Bittersweet, I just held you in my arms.
Every second of each day, I enjoyed your touch.
So full of fun, and playfully sassy,
Exploding with magical charm.
To turn and leave, unwillingly, my collapsing
Heart ached so very much.
Lets press rewind, just for a moment.
Four years ago, it was just you and me.
A room devoid of a friendly face.
A menacing shortcoming, a mental torment.
You were basked in a heavenly glow…
I gave birth to you, my angel. So heavenly.
Now, this agony, I cannot be with you, this day.
I would sacrifice… give my very all.
For every precious moment… prayers answered.
For less tears. Love. Our peace. Each day.
Happy Birthday my baby girl, my valentines gift.
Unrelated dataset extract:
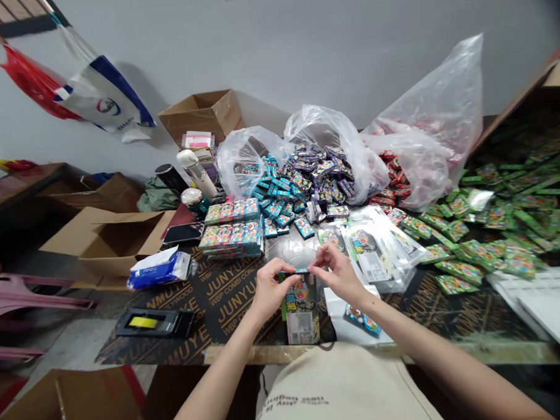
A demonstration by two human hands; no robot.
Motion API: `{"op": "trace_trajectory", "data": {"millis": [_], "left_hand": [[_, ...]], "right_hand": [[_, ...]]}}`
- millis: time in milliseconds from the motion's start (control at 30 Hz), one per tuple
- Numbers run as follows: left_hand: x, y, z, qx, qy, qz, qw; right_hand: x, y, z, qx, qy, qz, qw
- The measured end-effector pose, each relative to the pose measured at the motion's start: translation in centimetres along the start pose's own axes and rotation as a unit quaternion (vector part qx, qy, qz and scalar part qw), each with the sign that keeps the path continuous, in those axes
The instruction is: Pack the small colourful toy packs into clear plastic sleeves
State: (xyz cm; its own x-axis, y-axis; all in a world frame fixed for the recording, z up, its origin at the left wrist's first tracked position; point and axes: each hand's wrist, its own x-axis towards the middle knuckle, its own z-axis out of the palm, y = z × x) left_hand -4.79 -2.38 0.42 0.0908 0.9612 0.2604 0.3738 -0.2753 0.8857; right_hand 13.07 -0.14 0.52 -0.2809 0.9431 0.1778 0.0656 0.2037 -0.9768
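Observation:
In front of my body, a dark printed pouch (303, 308) with a white label hangs or lies below my fingertips. My left hand (272, 291) pinches its top left corner and my right hand (341, 276) pinches the top right. A narrow blue strip (301, 271) shows between the fingertips; whether it is part of the pouch or a small packet, I cannot tell. Under my right forearm, a few colourful packets (363, 321) rest on a white sheet (337, 306). More printed pouches (368, 252) lie stacked just beyond my right hand.
Blue packets (279, 197), purple packets (327, 171) and red packets (394, 174) spill from clear bags. Green packets (503, 225) are heaped at right. At left stand bundled packets (232, 230), a phone (183, 233), wipes (159, 268), a tape dispenser (155, 324) and an open carton (118, 242).

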Motion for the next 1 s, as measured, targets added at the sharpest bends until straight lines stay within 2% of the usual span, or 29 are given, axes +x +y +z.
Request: {"op": "trace_trajectory", "data": {"millis": [133, 233, 300, 400, 467, 633, 733, 833, 900, 1000], "left_hand": [[-0.2, 0.1, 0.0, -0.006, 0.002, 0.022, 1.000], [-0.2, 0.1, -0.1, -0.009, -0.009, 0.032, 0.999], [-0.3, -0.1, -0.2, -0.017, -0.018, 0.028, 0.999], [-0.4, -0.4, -0.3, -0.048, -0.009, -0.008, 0.999], [-0.5, -0.5, -0.4, -0.066, 0.000, -0.029, 0.997], [-0.7, -0.4, -0.5, -0.070, -0.012, -0.029, 0.997], [-0.7, -0.4, -0.2, -0.059, 0.011, -0.038, 0.997], [-0.7, -0.4, 0.1, -0.055, 0.036, -0.046, 0.997], [-0.7, -0.5, 0.5, -0.060, 0.045, -0.053, 0.996], [-1.4, -0.9, 1.2, -0.104, 0.061, -0.089, 0.989]], "right_hand": [[-0.4, -0.2, -0.3, -0.032, 0.014, -0.012, 0.999], [0.8, -1.1, -1.1, -0.078, 0.003, -0.024, 0.997], [2.2, -1.7, -1.6, -0.105, -0.051, -0.025, 0.993], [4.4, -2.4, -1.7, -0.099, -0.209, 0.008, 0.973], [5.5, -2.6, -1.4, -0.083, -0.290, 0.042, 0.952], [6.5, -2.2, -0.4, -0.095, -0.358, 0.093, 0.924], [6.7, -1.6, -0.3, -0.083, -0.373, 0.103, 0.919], [6.6, -0.9, -0.2, -0.071, -0.361, 0.113, 0.923], [6.3, -0.6, 0.1, -0.065, -0.339, 0.111, 0.932], [5.4, -0.6, 0.5, -0.041, -0.269, 0.110, 0.956]]}}
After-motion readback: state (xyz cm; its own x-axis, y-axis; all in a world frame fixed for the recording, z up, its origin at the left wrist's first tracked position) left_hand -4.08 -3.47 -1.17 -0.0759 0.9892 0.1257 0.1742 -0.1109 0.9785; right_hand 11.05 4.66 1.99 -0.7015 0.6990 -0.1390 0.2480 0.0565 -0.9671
Every year, again and again, In love with you, I fall.
© bipolarmuse 2012
** My youngest baby girl was born this day 4 years ago. My personal Valentines gift. Sadly I was alone when I gave birth to her. A bitterness I am working on, for I know it was not her Fathers fault… he was serving our country. This was a moment I showed great courage facing her birth alone. But I had loving offers from family and friends to be there with me. I refused this loving kindness… and in a way, it was what helped me unravel. My strength is also my shortcoming. I can be strong to a fault because I will not let others in to help me. I just returned from a trip where I spent several days with her and her brother, it doesn’t lessen the pain of not being there today. I know I will be asked by her why I cannot be there, and I will cry.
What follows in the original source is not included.